Your instructions ::
Reproduce exactly the line with "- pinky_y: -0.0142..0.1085" and all the lines beneath it, stopping only at the end of the material.

Supplied data ::
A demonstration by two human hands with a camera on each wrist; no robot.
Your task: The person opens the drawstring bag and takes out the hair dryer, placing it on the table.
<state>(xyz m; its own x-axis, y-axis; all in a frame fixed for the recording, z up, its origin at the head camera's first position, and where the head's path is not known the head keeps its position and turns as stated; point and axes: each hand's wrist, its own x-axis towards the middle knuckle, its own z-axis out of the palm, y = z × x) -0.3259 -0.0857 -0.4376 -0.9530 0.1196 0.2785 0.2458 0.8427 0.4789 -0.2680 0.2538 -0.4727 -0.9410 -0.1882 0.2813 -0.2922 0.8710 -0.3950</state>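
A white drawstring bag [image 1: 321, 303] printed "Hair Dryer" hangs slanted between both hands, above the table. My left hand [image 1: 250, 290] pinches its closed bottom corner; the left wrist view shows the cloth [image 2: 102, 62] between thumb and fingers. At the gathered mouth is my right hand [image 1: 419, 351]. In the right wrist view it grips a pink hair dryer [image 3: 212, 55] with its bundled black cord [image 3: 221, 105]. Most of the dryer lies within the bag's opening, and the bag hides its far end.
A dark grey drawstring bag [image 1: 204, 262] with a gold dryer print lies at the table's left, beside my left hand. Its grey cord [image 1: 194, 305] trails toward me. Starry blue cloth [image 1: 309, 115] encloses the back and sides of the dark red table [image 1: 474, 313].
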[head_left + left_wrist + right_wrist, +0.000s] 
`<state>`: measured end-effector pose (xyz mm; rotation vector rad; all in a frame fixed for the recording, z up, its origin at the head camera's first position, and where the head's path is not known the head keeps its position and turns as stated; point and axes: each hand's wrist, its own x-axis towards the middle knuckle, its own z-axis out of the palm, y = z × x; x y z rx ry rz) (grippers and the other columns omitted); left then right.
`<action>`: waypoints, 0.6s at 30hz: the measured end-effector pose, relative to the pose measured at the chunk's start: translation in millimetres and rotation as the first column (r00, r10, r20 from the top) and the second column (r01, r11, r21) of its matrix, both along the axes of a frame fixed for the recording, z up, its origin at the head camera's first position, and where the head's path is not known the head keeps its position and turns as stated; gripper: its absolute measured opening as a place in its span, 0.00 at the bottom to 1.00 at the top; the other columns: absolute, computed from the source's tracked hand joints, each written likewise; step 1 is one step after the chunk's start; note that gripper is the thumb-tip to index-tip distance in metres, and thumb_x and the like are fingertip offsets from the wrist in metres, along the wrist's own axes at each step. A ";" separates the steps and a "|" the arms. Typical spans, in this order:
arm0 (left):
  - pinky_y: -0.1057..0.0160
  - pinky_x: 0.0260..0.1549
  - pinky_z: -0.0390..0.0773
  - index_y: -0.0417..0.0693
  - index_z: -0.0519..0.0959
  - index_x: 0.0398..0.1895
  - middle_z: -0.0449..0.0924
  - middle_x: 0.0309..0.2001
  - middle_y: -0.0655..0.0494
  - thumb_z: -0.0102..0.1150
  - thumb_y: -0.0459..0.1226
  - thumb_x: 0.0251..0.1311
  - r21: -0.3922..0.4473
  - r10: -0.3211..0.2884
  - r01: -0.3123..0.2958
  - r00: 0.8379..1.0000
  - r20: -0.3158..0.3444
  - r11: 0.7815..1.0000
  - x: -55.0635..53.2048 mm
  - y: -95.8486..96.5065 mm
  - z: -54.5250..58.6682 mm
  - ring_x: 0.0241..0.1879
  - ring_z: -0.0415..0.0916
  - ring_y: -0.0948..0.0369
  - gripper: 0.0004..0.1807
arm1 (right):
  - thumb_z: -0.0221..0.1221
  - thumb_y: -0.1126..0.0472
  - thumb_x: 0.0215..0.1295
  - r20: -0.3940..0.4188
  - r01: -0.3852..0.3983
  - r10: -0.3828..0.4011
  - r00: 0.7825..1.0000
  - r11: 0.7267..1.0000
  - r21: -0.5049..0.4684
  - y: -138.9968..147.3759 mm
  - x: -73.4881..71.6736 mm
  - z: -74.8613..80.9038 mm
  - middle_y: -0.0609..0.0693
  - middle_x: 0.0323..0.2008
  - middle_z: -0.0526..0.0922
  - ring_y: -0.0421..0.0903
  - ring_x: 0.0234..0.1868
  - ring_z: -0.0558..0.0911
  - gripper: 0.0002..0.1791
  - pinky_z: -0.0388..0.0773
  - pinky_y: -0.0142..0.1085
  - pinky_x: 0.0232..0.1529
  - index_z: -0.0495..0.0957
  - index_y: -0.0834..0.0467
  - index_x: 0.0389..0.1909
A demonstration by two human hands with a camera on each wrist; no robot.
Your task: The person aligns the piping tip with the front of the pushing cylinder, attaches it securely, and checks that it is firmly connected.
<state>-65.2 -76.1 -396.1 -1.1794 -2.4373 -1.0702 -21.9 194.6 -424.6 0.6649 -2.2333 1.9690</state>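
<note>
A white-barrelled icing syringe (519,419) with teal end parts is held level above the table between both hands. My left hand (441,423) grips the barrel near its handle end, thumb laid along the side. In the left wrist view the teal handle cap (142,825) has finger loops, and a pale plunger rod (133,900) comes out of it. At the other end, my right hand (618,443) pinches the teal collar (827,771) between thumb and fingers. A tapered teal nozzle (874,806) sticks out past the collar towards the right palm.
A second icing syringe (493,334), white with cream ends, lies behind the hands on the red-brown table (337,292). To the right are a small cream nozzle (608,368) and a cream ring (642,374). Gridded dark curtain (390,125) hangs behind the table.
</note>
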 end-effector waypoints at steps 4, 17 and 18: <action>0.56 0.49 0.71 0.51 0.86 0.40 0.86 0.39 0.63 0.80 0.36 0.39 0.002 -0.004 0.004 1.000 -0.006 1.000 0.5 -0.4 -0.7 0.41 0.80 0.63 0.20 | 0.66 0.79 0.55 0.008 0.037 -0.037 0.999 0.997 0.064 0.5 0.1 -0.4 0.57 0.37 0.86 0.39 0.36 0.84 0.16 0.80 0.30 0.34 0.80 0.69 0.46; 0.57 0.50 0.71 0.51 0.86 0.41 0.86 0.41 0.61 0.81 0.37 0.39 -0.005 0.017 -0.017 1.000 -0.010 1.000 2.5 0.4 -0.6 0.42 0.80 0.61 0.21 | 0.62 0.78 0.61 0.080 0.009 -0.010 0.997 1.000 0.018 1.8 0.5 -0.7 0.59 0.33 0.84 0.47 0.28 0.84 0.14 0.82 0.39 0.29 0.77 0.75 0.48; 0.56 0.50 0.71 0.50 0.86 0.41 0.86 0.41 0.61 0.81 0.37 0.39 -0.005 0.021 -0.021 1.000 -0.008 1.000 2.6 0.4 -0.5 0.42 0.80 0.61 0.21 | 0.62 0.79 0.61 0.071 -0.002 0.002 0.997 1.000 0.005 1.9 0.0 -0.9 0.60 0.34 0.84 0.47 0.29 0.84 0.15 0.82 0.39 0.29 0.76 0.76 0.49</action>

Exercise solution ::
  - pinky_y: -0.0142..0.1085
  - pinky_x: 0.0232..0.1529
  - index_z: -0.0495..0.0957
  - index_y: -0.0834..0.0467
  - index_x: 0.0389..0.1909
A demonstration by two human hands with a camera on each wrist; no robot.
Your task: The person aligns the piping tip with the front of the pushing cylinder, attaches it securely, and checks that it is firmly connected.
<state>-65.2 -76.1 -396.1 -1.1794 -2.4373 -1.0702 -21.9 194.6 -424.6 0.6649 -2.2333 1.9690</state>
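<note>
A white-barrelled icing syringe (519,419) with teal end parts is held level above the table between both hands. My left hand (441,423) grips the barrel near its handle end, thumb laid along the side. In the left wrist view the teal handle cap (142,825) has finger loops, and a pale plunger rod (133,900) comes out of it. At the other end, my right hand (618,443) pinches the teal collar (827,771) between thumb and fingers. A tapered teal nozzle (874,806) sticks out past the collar towards the right palm.
A second icing syringe (493,334), white with cream ends, lies behind the hands on the red-brown table (337,292). To the right are a small cream nozzle (608,368) and a cream ring (642,374). Gridded dark curtain (390,125) hangs behind the table.
</note>
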 end-effector waypoints at steps 4, 17 and 18: <action>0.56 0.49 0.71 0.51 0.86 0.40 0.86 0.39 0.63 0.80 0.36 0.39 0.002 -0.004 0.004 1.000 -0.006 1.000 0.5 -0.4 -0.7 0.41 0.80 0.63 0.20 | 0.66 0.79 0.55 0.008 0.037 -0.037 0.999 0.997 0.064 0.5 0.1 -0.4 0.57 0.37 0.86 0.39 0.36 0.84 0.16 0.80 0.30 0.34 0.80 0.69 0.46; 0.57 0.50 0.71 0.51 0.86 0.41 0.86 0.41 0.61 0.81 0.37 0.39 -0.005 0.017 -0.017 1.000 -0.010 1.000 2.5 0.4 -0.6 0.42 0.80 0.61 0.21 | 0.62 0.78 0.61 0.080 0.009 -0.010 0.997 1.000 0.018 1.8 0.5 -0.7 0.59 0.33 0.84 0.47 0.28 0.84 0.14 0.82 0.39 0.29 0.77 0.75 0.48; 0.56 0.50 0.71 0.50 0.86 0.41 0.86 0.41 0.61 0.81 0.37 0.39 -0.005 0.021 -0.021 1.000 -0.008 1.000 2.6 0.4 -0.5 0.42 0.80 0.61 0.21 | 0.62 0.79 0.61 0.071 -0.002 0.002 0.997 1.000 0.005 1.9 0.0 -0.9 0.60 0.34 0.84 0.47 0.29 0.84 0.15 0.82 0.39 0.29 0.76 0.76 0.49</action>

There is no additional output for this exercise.